实际上,我们不需要太多的变量来记录状态,甚至也不需要在开始构造前获取子句的参数信息,这些完全可以在递归过程中完成:

(pcase-let* ((`(,first . ,rest) clauses)
             (`(,arglist . ,body) first))
  (let* ((rvar (cadr (memq '&rest arglist)))
         (args (if (not rvar) arglist (nbutlast arglist 2)))
         (len (length args)))
    ...))

这一代码的作用是获取当前子句 first​,以及它的参数列表 arglist 和函数体 body​,然后尝试获取剩余参数变量 rvar 和不含剩余参数的固定参数列表 args 及其长度。接着,我们会判断当前子句的固定参数是否小于已从输入中获取的参数数量,如果是则说明该子句的参数数量小于某一之前出现过的子句,这种情况下该子句是要被舍弃的,就像命令式实现的一样:

(if (<= len index)
    (if (not rvar)
        (let ((res (case-lambda-1 rest index (1+ cnt) tmps input)))
          (if (not (and (= cnt 0) (= len 0))) res
            `(if (null ,input) (progn ,@body) ,res)))
      `(apply #'(lambda ,@first) (append (list ,@tmps) ,input)))
  ...)

当然你可以看到这里的逻辑明显比我描述的要复杂一点,如果该子句不含剩余变量,但它是第一个子句且参数数量为 0,那么它需要一点表达式来处理输入参数为 0 的情况;如果它含有剩余变量,那我们直接使用 apply 配合已有临时变量和被修改过的输入重新组合得到完整参数来调用它即可。

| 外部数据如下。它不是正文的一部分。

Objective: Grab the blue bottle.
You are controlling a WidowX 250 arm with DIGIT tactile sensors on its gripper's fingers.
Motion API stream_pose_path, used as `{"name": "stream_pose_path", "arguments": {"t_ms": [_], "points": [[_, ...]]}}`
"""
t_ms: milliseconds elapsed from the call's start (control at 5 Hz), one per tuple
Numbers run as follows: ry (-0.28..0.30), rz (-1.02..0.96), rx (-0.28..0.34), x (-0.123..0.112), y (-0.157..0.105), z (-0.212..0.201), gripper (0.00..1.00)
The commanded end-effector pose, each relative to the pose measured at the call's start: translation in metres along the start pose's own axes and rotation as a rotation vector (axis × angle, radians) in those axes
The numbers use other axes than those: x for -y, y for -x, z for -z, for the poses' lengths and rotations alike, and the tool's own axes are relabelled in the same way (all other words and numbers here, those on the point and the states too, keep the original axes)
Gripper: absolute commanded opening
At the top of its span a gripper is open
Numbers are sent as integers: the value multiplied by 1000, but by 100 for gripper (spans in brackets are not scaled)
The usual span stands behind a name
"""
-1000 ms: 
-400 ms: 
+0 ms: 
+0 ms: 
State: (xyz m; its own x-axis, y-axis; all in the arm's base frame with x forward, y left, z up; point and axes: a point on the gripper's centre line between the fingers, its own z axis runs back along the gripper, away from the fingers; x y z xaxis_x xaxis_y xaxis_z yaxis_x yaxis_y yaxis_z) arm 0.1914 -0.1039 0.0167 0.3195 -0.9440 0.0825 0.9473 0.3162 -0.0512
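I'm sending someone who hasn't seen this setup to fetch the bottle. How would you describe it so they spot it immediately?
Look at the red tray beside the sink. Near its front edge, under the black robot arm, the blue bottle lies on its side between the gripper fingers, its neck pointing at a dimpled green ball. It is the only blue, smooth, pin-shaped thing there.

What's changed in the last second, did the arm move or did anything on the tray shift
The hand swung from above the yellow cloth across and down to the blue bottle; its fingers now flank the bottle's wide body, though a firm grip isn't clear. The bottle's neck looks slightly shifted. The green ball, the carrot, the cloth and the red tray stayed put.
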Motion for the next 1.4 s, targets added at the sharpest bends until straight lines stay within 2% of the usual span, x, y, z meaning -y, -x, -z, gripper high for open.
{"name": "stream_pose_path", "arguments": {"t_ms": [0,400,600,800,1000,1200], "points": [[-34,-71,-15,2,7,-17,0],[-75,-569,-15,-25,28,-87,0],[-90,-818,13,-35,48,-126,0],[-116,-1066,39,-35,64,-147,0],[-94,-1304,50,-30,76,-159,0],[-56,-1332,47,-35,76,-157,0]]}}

接下来是正常的处理过程,当当前子句固定参数数量大于之前最大参数数量的子句时,我们也可能需要从少到多的参数获取过渡过程,于是我们生成了新的临时符号,构建新的临时符号表并根据当前子句是否含有剩余变量来决定是否继续递归过程:

(let* ((new-tmps (cl-loop repeat (- len index) collect (gensym)))
       (params (append tmps new-tmps))
       (result (if (not rvar) (case-lambda-1 rest len (1+ cnt) params input)
                 `(apply #'(lambda ,@first) (append (list ,@tmps) ,input)))))
  ...)

接下来是不断根据已有临时符号数量与需要的符号数量进行迭代的过程,不过我使用了 name-let 做尾递归来强行写成递归了:

(named-let f ((i index) (ls (reverse new-tmps))
              (r `(if (null ,input)
                      (let (,@(cl-mapcar #'list args params)) ,@body)
                    ,result)))
  (if (= i len)
      (if (not (zerop cnt)) r
        `(if (null ,input) (error "case-lambda match failure") ,r))
    (f (1+ i) (cdr ls)
       (cond
        ((= i index)
         `(let ((,(car ls) (car ,input)))
            (setq ,input (cdr ,input))
            ,r))
        (t
         `(let ((,(car ls) (car ,input)))
            (setq ,input (cdr ,input))
            (if (null ,input) (error "case-lambda match failure")
              ,r)))))))

这里需要注意的是当 (= i index) 时我们需要生成不一样的代码,这是因为它是「最内层」的代码,直接与 result 对接,而 result 已经含有 (if (null ,input)) 的判定了。

大概就是这样,如果是会 Lisp 的同学应该能轻松理解吧。

4. 后记

老实说,我对一开始的代码并不怎么感兴趣,但现在看来也算不错的迭代改递归实现练习。这样的文章写起来比引经据典的轻松太多了。